Prior to the retreat, participants were surveyed to find out how
often they engaged in four management practices: providing structured feedback,
conducting performance reviews, setting expectations, and establishing shared
goals. They then grouped founders into 50 pairs, focusing on the pairs where a
high-intensity manager was partnered with a founder who was self-described as
more hands off. (A more hands-on manager might use these intensive practices
once a week, whereas others might do so once a month or less.)
During the retreat, the paired founders discussed their business
challenges and were told to provide advice about management and strategy to
their partners.
On the final day, the founders completed a list of changes they
planned to implement after returning to their companies. Founders paired with
intensive managers were more likely to include items related to management
practices. Eight months later, founders were surveyed to provide results from
changes that had occurred at their companies.
Hands-on wins in practice
Founders who received advice from hands-on founders were more
likely to adopt a similar leadership approach. The majority of these founders
made at least one substantial business change after the retreat. “Founders
talked at length about implementing particular action items,” the paper says.
“For example, founders discussed hiring a new product manager or reorganizing
their team to be more efficient.”
Founders who adopted a more intensive management style saw
positive results: These companies retained a higher percentage of their
employees and were less likely to close eight months after the retreat.
Founders who got advice from more hands-on managers saw 19.6 percent fewer
employees leave their firms, and these startups were roughly 20 percent less
likely to fail. Founders who already had a more hands-on management approach
were able to increase hiring rates.
The researchers make it clear in the paper that “we do not
assert that ‘more’ management is always better. To the contrary, excessive
‘micro-managing’ could have a negative impact on firm growth.” Effective
managers make sure their workers understand corporate goals, then trust them to
take charge of key responsibilities and make important decisions.

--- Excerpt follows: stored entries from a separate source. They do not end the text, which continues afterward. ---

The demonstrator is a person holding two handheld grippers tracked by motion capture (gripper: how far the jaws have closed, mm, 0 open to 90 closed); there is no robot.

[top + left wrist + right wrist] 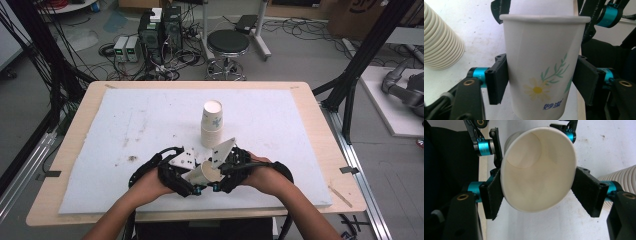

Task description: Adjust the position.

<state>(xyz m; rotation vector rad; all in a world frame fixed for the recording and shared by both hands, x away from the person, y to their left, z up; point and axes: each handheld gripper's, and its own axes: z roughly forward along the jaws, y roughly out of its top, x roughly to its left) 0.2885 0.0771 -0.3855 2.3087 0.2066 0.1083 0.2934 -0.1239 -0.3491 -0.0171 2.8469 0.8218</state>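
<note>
A white paper cup with a daisy print lies on its side in the air, near the table's front edge, held from both ends. My left gripper is shut on the cup's body, one pad against each side. My right gripper is shut on the cup at its rim, which is squeezed into an oval; the inside is empty. A stack of matching cups stands upright just behind the grippers, and its ribbed rims show at the edge of the left gripper view and of the right gripper view.
A white foam sheet covers most of the wooden table. On the floor beyond the table stand a black stool and computer boxes among cables. Black frame posts rise at the sides.
</note>
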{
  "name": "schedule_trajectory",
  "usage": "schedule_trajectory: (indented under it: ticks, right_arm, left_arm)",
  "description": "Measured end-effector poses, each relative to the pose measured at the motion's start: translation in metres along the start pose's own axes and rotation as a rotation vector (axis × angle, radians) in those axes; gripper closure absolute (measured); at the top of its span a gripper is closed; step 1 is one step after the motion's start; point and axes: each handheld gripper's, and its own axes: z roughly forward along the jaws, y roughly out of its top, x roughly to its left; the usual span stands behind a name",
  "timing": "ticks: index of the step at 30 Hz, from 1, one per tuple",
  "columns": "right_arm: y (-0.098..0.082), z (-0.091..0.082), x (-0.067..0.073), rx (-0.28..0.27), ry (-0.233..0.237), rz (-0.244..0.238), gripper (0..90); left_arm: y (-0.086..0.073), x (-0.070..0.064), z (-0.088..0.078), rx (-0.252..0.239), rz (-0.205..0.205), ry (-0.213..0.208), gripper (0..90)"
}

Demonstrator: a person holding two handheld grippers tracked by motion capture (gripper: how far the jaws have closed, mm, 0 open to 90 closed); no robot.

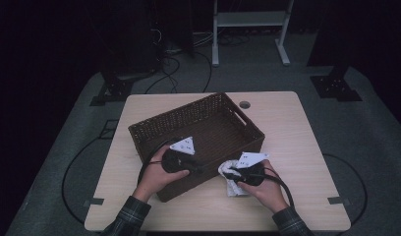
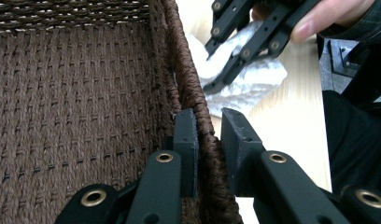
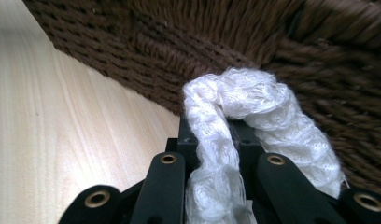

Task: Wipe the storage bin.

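A dark brown woven basket (image 1: pixel 174 114) stands at an angle in the middle of the light wooden table (image 1: pixel 287 128). My left gripper (image 1: pixel 201 169) is shut on the basket's near wall (image 2: pixel 198 88), with one jaw inside and one outside, as the left gripper view (image 2: pixel 209 126) shows. Just right of it, outside the basket, my right gripper (image 1: pixel 229 173) is shut on a crumpled white cloth (image 1: pixel 233 187). In the right gripper view the cloth (image 3: pixel 254 98) bulges up between the jaws of the right gripper (image 3: pixel 216 135), close against the basket's outer wall (image 3: pixel 179 37). The left gripper view also catches the right gripper (image 2: pixel 209 70) over the cloth (image 2: pixel 254 84).
A round cable hole (image 1: pixel 244 104) is in the table behind the basket. Bare tabletop (image 3: pixel 62 116) lies to the right of and in front of the basket. Beyond the table are dark stands, floor cables and a white frame (image 1: pixel 250 19).
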Motion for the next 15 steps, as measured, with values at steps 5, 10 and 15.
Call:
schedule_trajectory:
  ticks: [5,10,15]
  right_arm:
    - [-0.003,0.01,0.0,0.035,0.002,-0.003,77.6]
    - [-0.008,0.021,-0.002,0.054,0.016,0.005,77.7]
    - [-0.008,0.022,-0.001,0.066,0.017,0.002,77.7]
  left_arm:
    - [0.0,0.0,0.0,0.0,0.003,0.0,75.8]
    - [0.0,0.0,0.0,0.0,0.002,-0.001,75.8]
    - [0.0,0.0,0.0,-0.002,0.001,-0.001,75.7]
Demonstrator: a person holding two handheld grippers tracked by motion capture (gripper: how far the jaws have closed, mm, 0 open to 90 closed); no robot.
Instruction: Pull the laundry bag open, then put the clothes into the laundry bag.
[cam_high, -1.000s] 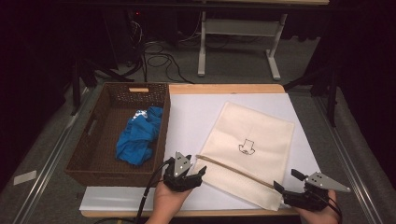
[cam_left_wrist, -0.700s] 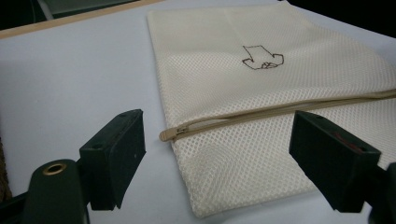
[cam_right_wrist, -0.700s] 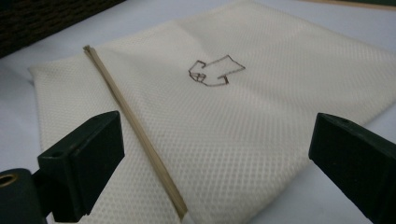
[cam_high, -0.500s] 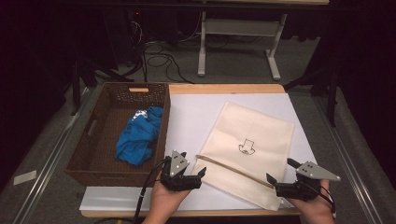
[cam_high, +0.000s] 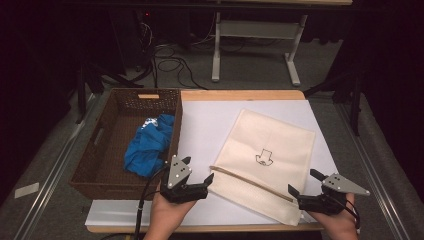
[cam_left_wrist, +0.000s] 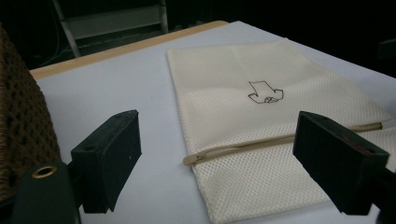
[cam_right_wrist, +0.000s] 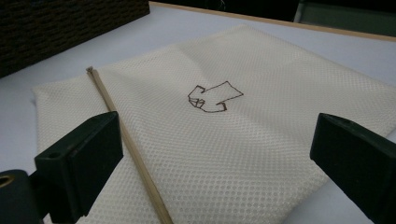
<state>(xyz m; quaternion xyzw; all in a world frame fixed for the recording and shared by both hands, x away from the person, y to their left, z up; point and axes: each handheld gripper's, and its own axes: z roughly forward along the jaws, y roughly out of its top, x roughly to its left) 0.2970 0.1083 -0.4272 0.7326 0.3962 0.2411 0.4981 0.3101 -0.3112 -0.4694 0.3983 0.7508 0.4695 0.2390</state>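
Both tongs have just been opening, and nothing sits between them! The left tongs (cam_high: 200, 176) hang spread just off the near left corner of the cream mesh laundry bag (cam_high: 272, 162); the right tongs (cam_high: 303, 183) gape at its near right corner. The bag lies flat on the white table (cam_high: 210, 125), zipper (cam_high: 250, 181) toward the person, beside the wicker basket (cam_high: 102, 145) holding a blue cloth (cam_high: 147, 145). Looks like a fresh grab is coming.

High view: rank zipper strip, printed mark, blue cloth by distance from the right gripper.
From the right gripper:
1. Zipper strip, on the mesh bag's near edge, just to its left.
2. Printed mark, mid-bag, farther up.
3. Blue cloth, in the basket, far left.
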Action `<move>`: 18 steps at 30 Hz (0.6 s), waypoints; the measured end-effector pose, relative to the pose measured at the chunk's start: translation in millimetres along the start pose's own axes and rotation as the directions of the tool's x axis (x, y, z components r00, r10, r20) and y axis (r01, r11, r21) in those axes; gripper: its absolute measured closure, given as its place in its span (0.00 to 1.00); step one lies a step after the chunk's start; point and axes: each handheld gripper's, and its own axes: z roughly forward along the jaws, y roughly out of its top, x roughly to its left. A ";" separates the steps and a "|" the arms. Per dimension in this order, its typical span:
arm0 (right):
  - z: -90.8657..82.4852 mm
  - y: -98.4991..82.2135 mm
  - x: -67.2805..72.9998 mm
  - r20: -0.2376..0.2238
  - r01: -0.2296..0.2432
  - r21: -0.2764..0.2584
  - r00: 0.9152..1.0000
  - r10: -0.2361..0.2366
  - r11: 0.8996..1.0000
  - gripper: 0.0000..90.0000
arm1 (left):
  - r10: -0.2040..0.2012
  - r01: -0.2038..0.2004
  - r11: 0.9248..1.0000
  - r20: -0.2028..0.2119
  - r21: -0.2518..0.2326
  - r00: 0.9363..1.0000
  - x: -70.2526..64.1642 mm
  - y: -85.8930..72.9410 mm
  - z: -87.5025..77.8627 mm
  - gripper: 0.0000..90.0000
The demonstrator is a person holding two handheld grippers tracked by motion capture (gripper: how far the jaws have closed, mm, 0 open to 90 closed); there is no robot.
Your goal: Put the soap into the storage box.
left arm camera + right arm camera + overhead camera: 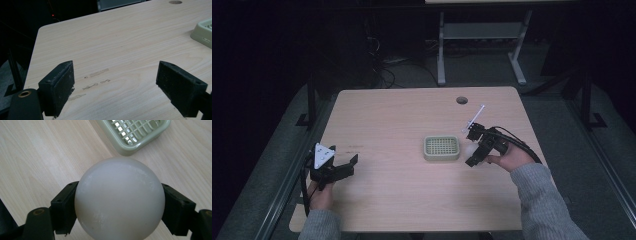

It’s easy to confuse hands-on management with micromanaging,
Koning says.
“Startup founders have a really hard time letting go, so they’re
the ones doing the customer interviews and trying to hire people. But no one
wants to work for a boss who’s doing everything or giving (workers) only the
bad parts of the task,” he says.
Companies should invest in peer learning
Companies often opt for formal training programs or consulting
arrangements with instructors who teach entrepreneurs how to manage their
companies. But these interventions can be expensive, often don’t work, and at
times are impractical for leaders who are working full-time on their
businesses, the paper notes.
Koning hopes the research shows founders that they should seek
mentor networks with the goal of picking up intensive management techniques
that they can use to more effectively manage and grow their own teams.
These types of exchanges are often more personalized than formal
training programs, because the founders tailor the discussion to a company’s
specific situation and share their own experiences. These discussions aren’t
likely to happen at networking cocktail parties, so it may take one founder
seeking out another for a more in-depth talk, says Koning, whose research
examines how businesses depend on the distribution of knowledge, technology,
and people across firms.
“When you think about building an advice network to discuss the
strategic direction of your company, it can be fuzzy and hard, so you should
think: Given the people I know, who should I be talking to more—and who should
I choose to ignore?” Koning says. “It’s a big decision.”
In fact, it might even determine how well your firm performs.